- Clinic n° 02 du 01/02/2010
 

Clinic n° 02 du 01/02/2010

 

ÉTHIQUE

Guillaume SAVARD  

Chirurgien-dentiste, titulaire d'une maîtrise de philosophie et d'un master d'éthique médicale et biologique.

Dentisterie de crise

La crise économique actuelle est source de conflits d'intérêts.

nLa crise financière a eu pour conséquence, aux États-Unis, la chute des revenus de 48 % des dentistes, selon leurs déclarations. L'auteur d'un article de Smartmoney Magazine1 rapporte l'ensemble des situations que cela a pu créer.

Certains praticiens mettent en place des systèmes de récompense comme l'envoi d'un bouquet de fleurs à une patiente qui les a recommandés à une de ses amies ou encore l'acquisition de points de fidélité auprès d'un organisme qui permettra au patient de profiter d'un petit séjour au bord d'une plage de sable fin (véridique). D'autres sont contraints de licencier leur hygiéniste et réalisent eux-mêmes les traitements prophylactiques. Parfois même (horreur !) à l'heure du déjeuner. Des dentistes baissent leurs prix ou proposent des traitements plus simples, moins coûteux, qu'ils auraient dénigrés auparavant. D'autres enfin, pénalisés par de lourds investissements (notamment en cosmétique) et le coût important de fonctionnement des cabinets dentaires (et le remboursement des études et des formations continues), ont tendance au surtraitement et à influer sur les décisions des patients.

C'est particulièrement dans ces derniers cas que les patients réagissent de façon vive. Ils demandent de plus en plus les doubles des radiographies, prennent d'autres avis, différent les soins, voire évitent le cabinet qui facture deux fois plus cher une nouvelle couronne par rapport à celle réalisée pour le même patient l'année précédente. Sans évoquer le recours à la justice.

Cet état de fait, dont je laisse le soin à chacun (la lecture de cette chronique terminée) de peser en quoi il peut révéler des choses sur nos situations professionnelles et le système de santé français, est porteur de nombreuses questions d'éthique. La principale est celle du conflit d'intérêts. Il y a conflit d'intérêts lorsque le praticien est soumis à deux tensions contradictoires au moment où il rapproche son intérêt personnel et l'intérêt du patient. Il y a conflit d'intérêts lorsque le bien du patient diffère du bien du professionnel de manière qu'une distorsion de la réalité s'installe2.

L'article de Smartmoney Magazine cite le cas d'une patiente de 40 ans qui consulte un nouveau praticien après son déménagement. Alors qu'au précédent contrôle tout allait bien, son nouveau dentiste lui annonce 3 soins de caries à réaliser, la pose de 4 sealants et la nécessité de remplacer 2 anciennes facettes. La patiente a fui le cabinet s'estimant victime d'un « extreme makeover », d'une forme de surtraitement. Si son ancien praticien la rassurait et si on perçoit sous quelle pression le nouveau chirurgien-dentiste lui a proposé ce traitement, on pourrait aussi se faire l'avocat du diable et se demander dans quelle mesure ce n'est pas le nouveau praticien qui a posé le bon diagnostic.
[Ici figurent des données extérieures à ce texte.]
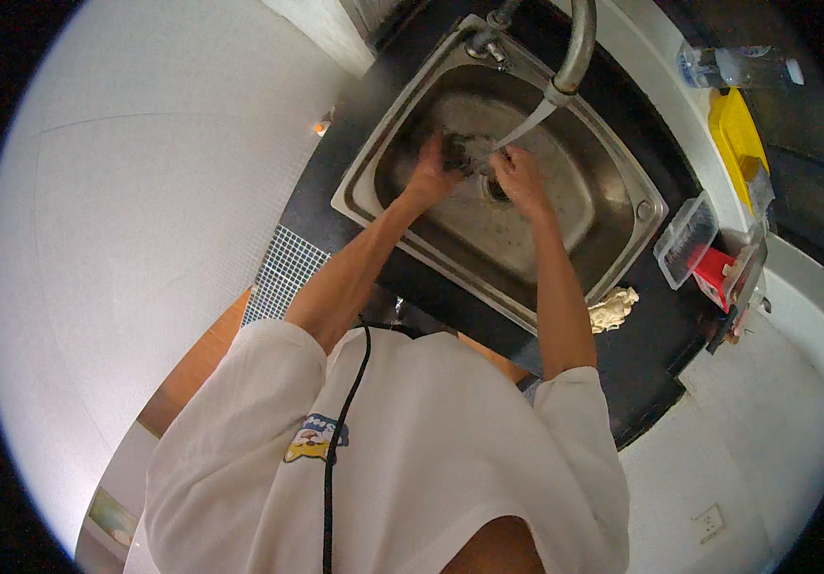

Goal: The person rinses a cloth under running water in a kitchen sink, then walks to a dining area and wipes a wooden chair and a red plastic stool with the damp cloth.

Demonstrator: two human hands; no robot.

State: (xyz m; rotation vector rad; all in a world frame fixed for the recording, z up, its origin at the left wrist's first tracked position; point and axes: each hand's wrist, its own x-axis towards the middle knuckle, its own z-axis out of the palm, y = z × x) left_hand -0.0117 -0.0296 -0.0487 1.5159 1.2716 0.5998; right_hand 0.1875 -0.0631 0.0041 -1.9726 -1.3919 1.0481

Le système de santé français, parce qu'il ne laisse pas « tout » à la charge des patients et des assurances privées, tamponne très vraisemblablement les effets de la crise sur les soins basiques. Mais les conflits d'intérêts sont potentiellement nombreux. D'autant que l'asymétrie d'information est importante, qui ne permet pas aux patients de savoir de quoi et jusqu'où ils ont besoin de tel ou tel traitement. Les situations de crise posent des questions d'objectifs et de ressources que l'abondance nous avait fait oublier ; il faut donc nous tenir avec une conscience éthique et une identité professionnelle intacte. n

1. Marek AC. Dentists drill for dollars. Smartmoney Magazine, 2009. www.smartmoney.com 2. Ce problème est bien connu lorsque les leaders d'opinion sont trop proches (parfois sans en prendre bien conscience) de l'industrie.